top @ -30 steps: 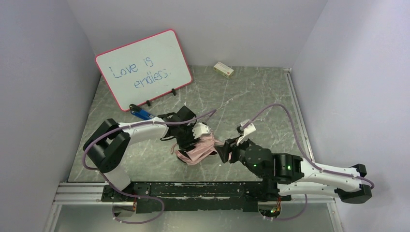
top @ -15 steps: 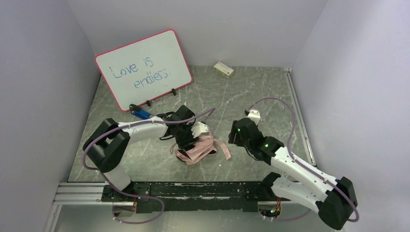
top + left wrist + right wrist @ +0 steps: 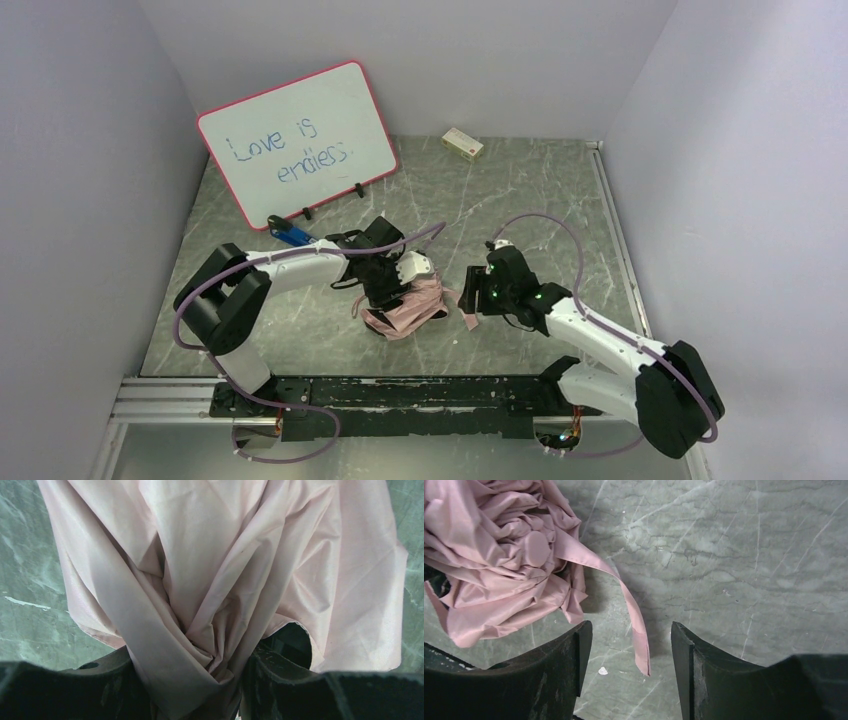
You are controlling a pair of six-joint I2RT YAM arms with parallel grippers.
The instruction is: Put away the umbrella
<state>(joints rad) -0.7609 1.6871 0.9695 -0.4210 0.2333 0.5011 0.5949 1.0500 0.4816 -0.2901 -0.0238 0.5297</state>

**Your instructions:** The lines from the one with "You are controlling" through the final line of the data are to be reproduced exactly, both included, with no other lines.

**Written answer:**
You are controlling a pair of six-joint I2RT YAM arms with parallel grippers.
The instruction is: Put away the umbrella
<state>(joints rad) -0.7609 1.6871 0.9695 -0.4210 0.2333 0.5011 0.5949 1.0500 0.4816 -0.2901 -0.0238 0.5297</state>

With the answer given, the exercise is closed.